The test-maker in this case would probably use natural language processing or AI to assess the narrative data. Roberts’s hunch is that AI will be developed and implemented with hospitals and clinics being first adapters followed by medical educators and, as AI becomes more useful, medical education and doctoring will still be necessary to interview and examine patients.

AI further begs the medical education question to what extent will every student need to be taught about a broad range of diseases and constructing a differential. When it comes to knowing a lot and processing data, the computer will beat the human, Dr. Roberts said.

“Maybe medical education will be more about thorough information gathering, physical exam, patient communication, and showing empathy. Less note writing for sure and more time with patients. A bonus for UME: the AI in the wall would also be a 24/7 tutor where students converse with it, ask questions, get advice, and receive tailored instruction anytime, anywhere.“

 

Tough Lessons, Best Teachers

But perhaps the greatest challenge for medical students today, Roberts noted, is learning while experiencing the moral distress associated with joining  health care systems associated with marked health disparities.
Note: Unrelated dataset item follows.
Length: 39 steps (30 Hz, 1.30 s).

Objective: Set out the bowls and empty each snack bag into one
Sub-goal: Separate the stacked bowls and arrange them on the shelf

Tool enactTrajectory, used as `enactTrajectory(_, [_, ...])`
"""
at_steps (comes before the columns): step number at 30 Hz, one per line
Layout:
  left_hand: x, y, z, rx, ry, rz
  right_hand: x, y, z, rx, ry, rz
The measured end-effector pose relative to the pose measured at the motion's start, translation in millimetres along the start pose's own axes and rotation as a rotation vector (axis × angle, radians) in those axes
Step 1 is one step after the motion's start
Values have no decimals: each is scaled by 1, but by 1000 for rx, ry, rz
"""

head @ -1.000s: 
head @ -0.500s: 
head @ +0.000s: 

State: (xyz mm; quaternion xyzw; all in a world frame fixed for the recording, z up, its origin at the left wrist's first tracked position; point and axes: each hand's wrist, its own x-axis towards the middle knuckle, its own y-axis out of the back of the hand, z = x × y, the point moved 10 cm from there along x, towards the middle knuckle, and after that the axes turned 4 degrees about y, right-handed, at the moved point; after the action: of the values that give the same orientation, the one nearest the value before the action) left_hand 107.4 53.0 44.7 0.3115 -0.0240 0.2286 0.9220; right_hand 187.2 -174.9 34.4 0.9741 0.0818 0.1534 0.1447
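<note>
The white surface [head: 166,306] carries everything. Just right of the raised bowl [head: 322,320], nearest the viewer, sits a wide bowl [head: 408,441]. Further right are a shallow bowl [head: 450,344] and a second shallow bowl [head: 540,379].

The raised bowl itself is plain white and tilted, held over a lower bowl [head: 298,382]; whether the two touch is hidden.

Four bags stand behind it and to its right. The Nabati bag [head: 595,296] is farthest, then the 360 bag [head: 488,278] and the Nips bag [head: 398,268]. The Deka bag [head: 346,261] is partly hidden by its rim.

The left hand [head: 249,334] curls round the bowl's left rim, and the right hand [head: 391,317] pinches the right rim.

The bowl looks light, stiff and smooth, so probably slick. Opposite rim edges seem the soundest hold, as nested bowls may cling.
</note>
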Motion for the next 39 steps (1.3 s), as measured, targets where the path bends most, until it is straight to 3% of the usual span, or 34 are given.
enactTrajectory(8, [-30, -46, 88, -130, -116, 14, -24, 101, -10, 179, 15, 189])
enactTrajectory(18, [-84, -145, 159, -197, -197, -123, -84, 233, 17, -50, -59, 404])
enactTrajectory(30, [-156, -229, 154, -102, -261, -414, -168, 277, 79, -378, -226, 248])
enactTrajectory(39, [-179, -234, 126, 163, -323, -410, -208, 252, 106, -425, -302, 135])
“Duke’s UME and Graduate Medical Education programs are top-class with teaching what is needed to diagnose and treat both common and complex problems, and Duke students become excellent at diagnosing and treating things — especially acute problems,” he said. “However, in the U.S. we’re having a hard time covering basic needs for the average citizen. Our system is functionally an opt-in, if-you-can-afford-it or your-job-happens-to-provide-it system. Too many people fall through the cracks and get sick for reasons mostly related to things they had little control over. Witnessing these large disparities in health outcomes (those driven by income, insurance access, and health literacy) is morally challenging, and especially so when you are face to face with some of your first patients.”

But what makes Duke special is the people, Dr. Roberts noted.

“The faculty in the Department of Medicine are incredibly diverse and our clinical educators are top-notch humans who will mentor you to become whatever you want to become,” he said. “We retain the best teachers. Many of our residents and fellows stay on as faculty because they feel at home and are supported to pursue some interest near and dear to their hearts. Your future is wide-open here. We have no agenda other than to help you become an amazing doctor plus whatever else it is you want to do. If some of the innovations I mentioned come to fruition, well that’s just icing on the cake.”